VOLTANDO
VOLTANDO
Aquele
barco parece vir de alguma pescaria. Pode ser que tenha passado dias e noites
vagando pelo mar em meio a conversas e expectativas vividas por sua tripulação.
No mar
a conversa é uma, na terra outra. Aliás, as conversas achadas por aí andam numa
certa chatice própria de apreensões desencadeadas por dúvidas e receios,
ameaças e perspectivas meio que atordoadas, muito mais pelo deixado de
acontecer, do que pelo que acontece.
O barco
passa sem pressa, bem próximo da praia vazia porque ir à praia tornou-se
proibitivo, para não dizer proibido pelo que na terra só faz afogar a esperança
de muita gente em busca de dias melhores. Mas, o barco em sua ondulante
trajetória segue sugerindo a leveza de haver ainda no mundo liberdade para que
sonhos naveguem em nosso mais pronunciado querer.
Belo Horizonte, 15 junho 202
VIAGEM DA CHUVA
Na madrugada chovia sonho sugerindo
aquarelas a flutuarem pelo vagar das possibilidades.
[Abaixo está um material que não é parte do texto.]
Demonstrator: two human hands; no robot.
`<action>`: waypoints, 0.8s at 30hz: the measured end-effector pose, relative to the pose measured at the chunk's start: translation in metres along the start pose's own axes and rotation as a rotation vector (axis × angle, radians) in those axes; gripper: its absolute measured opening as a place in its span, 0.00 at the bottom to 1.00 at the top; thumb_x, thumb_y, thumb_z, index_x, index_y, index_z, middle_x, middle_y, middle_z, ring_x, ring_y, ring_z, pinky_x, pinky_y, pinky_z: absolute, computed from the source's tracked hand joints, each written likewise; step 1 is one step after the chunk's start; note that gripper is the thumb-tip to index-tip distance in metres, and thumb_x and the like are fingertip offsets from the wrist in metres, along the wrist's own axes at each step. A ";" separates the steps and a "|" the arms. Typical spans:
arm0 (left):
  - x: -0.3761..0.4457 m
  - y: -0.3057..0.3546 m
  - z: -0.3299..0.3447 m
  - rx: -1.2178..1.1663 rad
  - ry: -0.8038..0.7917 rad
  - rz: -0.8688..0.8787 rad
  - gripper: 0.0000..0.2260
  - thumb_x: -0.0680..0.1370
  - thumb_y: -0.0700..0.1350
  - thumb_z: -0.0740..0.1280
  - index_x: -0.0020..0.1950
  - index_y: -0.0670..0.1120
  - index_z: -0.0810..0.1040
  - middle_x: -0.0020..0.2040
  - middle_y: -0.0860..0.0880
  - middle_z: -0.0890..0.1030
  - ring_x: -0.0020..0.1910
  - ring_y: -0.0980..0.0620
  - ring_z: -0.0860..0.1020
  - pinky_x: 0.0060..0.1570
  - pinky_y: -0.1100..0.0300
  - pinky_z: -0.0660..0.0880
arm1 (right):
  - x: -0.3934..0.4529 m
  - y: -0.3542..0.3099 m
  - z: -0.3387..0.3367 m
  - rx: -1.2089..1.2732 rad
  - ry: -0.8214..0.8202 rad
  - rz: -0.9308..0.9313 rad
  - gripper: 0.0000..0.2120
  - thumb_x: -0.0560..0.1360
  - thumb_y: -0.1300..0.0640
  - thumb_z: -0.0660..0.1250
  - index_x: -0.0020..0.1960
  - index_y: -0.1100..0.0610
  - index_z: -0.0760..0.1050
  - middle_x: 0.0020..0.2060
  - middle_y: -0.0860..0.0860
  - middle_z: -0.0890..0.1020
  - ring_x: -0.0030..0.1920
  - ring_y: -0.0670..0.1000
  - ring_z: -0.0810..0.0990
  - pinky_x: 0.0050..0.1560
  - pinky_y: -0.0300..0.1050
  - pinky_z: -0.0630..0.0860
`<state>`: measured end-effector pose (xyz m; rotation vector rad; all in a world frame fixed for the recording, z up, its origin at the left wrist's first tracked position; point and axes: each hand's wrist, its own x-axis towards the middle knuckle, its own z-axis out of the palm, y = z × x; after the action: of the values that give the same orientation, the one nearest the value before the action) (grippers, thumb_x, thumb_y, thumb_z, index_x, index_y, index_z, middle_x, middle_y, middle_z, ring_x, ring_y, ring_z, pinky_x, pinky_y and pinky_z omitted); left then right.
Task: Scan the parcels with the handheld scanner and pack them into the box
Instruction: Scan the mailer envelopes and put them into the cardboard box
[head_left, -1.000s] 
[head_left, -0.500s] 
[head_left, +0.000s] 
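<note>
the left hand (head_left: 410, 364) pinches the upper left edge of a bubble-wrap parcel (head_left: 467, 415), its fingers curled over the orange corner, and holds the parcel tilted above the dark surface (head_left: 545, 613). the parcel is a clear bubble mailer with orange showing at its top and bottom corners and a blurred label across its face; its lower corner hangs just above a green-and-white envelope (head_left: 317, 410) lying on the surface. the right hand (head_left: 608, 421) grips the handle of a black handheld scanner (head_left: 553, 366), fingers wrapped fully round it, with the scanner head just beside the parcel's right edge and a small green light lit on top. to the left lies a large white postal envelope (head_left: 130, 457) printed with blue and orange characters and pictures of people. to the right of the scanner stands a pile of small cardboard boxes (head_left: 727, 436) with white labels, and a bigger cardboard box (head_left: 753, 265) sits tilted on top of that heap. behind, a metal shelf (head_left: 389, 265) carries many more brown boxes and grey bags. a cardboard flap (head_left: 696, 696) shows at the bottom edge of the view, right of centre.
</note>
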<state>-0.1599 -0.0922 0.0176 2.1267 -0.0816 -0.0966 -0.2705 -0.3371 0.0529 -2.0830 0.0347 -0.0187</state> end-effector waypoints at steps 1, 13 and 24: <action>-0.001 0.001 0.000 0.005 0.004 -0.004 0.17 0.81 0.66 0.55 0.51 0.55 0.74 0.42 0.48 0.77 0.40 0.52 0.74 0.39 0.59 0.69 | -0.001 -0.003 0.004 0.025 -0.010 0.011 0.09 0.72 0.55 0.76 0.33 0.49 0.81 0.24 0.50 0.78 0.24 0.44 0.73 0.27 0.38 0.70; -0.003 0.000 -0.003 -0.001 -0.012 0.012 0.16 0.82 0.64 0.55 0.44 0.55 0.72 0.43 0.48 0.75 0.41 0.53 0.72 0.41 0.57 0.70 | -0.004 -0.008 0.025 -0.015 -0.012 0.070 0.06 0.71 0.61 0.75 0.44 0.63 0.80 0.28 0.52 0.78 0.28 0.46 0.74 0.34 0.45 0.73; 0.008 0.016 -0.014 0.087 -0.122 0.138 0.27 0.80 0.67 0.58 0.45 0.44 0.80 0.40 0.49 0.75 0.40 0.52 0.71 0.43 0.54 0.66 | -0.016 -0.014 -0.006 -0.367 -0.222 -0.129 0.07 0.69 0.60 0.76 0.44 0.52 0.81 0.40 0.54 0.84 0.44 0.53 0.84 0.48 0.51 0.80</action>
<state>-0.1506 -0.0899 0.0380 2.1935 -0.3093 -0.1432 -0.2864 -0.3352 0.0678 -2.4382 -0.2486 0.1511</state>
Chovia muito e o piso
escorregadio exigia cuidado e atenção para que não acontecesse nada de grave. A
paisagem no reflexo da tarde sombria buscando aconchego em prosa que percorre
por aquela estrada que vai dar em muitas cidades porque Minas Gerais é Estado
extenso e cheio de lembranças seculares.
A cachaça veio de Ipoema, distrito de
Itabira, Vale do Aço das Minas Gerais.
Avó do Paulo deixou lição para que ele
nunca sirva nada para ninguém com a mão esquerda. Detalhes que realçam nosso
jeito de ser e estar nesse mundo de chuva e sol, estradas que viajam em nossas
conversas e idas conferidas pelo surgimento do que vai nos ensinando viver.